ゆっくりではあるが肌も綺麗になってきて、雰囲気もだいぶあか抜けてきた。

そして気がつけば、挙式・披露宴が行われる日は目前に迫ってきていた。


<ご報告:結婚しました>

挙式の1週間前。

陽菜はやっと知人たちに、自分の愛する人をInstagramで紹介することができた。

投稿制限いっぱいにアップロードされた写真には、シンプルな部屋着で見つめ合っている姿や、やりなおした前撮りで、和装やドレスとタキシードに身を包んだふたりが写っている。

以前撮影した何百枚の写真と比べて違うのは、茂男が15キロ痩せ、筋肉もつき、肌もツヤツヤになっていること。

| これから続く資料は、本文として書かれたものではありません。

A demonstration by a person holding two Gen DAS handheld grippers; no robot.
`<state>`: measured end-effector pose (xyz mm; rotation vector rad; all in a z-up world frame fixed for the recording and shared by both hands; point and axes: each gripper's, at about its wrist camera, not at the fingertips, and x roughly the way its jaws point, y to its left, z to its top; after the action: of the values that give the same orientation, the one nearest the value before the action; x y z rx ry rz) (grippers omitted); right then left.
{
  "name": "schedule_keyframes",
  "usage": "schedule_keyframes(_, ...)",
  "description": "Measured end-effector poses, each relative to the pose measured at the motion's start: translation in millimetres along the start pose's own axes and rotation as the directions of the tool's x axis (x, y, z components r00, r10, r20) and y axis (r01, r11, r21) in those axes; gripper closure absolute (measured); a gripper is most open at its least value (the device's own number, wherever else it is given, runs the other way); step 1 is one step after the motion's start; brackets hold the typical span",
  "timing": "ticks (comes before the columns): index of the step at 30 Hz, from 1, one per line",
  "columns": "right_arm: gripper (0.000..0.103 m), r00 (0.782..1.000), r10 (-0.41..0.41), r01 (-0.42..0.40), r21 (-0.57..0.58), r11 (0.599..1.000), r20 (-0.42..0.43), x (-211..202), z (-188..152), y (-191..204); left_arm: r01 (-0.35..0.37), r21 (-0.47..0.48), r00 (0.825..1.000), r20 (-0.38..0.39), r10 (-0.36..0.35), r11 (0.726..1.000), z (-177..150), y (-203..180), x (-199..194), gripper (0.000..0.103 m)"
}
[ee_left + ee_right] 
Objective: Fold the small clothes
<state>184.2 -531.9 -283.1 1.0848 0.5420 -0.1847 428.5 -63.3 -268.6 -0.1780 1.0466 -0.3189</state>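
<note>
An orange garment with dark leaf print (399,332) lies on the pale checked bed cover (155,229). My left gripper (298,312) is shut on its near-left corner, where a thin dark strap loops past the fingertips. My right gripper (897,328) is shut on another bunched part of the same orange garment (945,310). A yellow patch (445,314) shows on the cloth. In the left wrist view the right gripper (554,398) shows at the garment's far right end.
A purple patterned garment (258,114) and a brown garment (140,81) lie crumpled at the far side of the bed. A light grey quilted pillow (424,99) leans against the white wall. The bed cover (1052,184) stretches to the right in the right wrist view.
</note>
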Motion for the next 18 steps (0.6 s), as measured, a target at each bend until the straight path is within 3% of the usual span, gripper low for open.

髪型もサッカー選手のようなソフトなスポーツ刈りで、今風のオシャレな雰囲気。

ほおがこけている部分はヒゲでごまかす。それも、ダンディさを醸し出していた。




「おめでとう!素敵な旦那さん」
「陽菜が紹介してくれなかったのは、こんなカッコイイ人だったからなのね」
「お似合いのカップル♪」

コメント欄には、祝福の言葉と茂男の容姿への賛辞が溢れている。

― よかった…。反応も上々で。

陽菜もホッと胸をなでおろし、夕食後のリビングルームで上機嫌でコメント返しにいそしんだ。

「……」

そんな陽菜を、背後からじっと見つめる視線があった。

「茂男さん?」

痩せて少々くぼんだ、彼のその瞳。シャープになったフェイスラインは、まるで別人のようだ。

「これで、気は済んだ?」

嘆きをはらんだその表情は、疲労の色も見え隠れしている。

― あ…。

力ない彼の瞳の奥の自分を見た時、陽菜はサッと我に返った。

『周囲に素敵だと思われたい』──それは結局のところ、全て自分のワガママ。

プライベートも仕事の時間も犠牲にして、茂男は陽菜のエゴに付き合ってくれた。

逆だったらどうだっただろう。言われた時点で幻滅していたはずだ。

茂男は今、静かに冷たい瞳で陽菜を見つめている。

愛想をつかされてもおかしくない……覚悟した陽菜の手は震えていた。

しかし、茂男の口から出たのは──。




「よかった。喜んでもらえて。本当にありがとう」

痩せたことで深くなった顔のしわを、さらにくっきりと深めながら、茂男は満面の笑みで陽菜を抱き寄せた。

「ごめんなさい。無理させちゃったよね」

「いいんだよ。陽菜が喜んでくれたから。それに君も大変だったよね。料理に、僕の健康管理や、服もいつも決めてくれたし」

不摂生な生活が改善され、自分自身も理想の自分になれたと彼は喜んでいる。

「何よりも、陽菜が喜んでくれることや、やっと友達にも紹介してくれたことが嬉しいよ。反応はどう?」

「みんな、素敵だって言っているよ」

「やったー」

その無邪気な笑顔に、陽菜の胸は高鳴った。

― 私、なんでこんなことに今まで気づかなかったんだろう。

そもそも、面食いの自分が今までの価値観を捨ててまで選んだ相手なのだ。他人の美の基準に合わせる意味などないはず。

陽菜は茂男をぎゅっと抱きしめる。

「ねえ、茂男さん」

「なに?」

「今日は茂男さんの大好きな焼肉食べに行こっか?」

「本当に!?やったー!」

喜ぶ茂男を、陽菜はもう一度強く抱きしめる。

― もう迷わない。茂男さんがどんな見た目でも、この人を選んでよかった。

大好きな焼肉を幸せそうに食べる茂男は、本当に愛らしい笑顔をしている。

陽菜は近々仲の良い友人に、このままの茂男を紹介して、改めて結婚報告をしようと思うのだった。